_HOW TO COMPLETE THIS TASK:_ In the data below, count how many lines contain "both" and give that number by itself.

_THE DATA:_
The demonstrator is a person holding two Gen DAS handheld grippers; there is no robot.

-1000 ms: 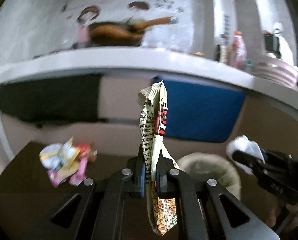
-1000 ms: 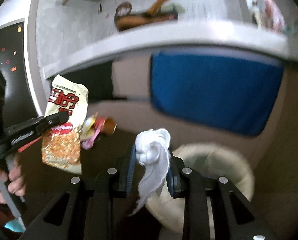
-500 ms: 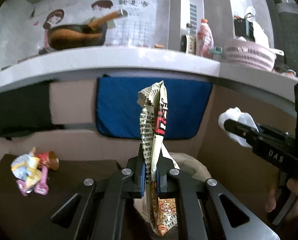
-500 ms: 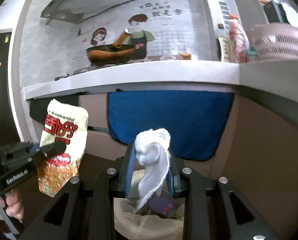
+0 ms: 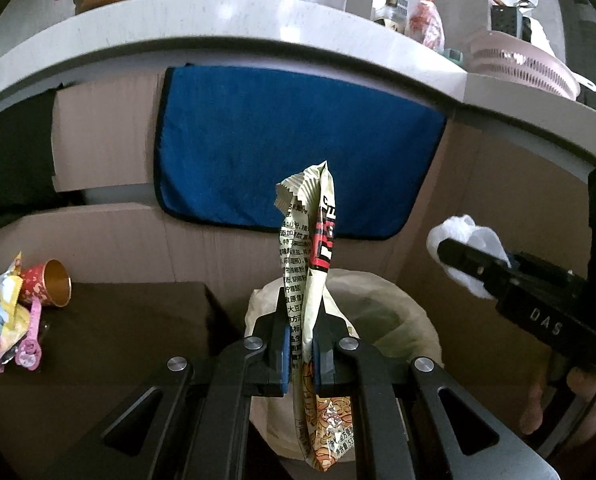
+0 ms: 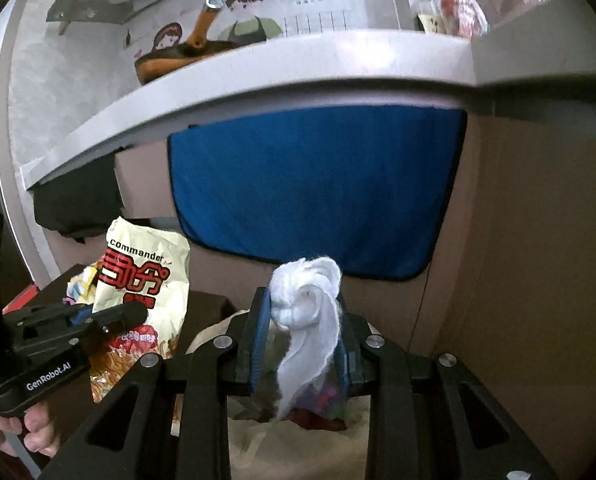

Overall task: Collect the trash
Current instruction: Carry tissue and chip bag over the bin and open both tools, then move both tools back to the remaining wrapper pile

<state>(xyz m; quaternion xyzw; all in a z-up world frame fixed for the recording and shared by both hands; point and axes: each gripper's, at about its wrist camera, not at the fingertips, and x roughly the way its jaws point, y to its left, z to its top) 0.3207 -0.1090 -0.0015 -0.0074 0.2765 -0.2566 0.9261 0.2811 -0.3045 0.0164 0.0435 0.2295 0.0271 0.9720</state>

_ANSWER BOX:_ 2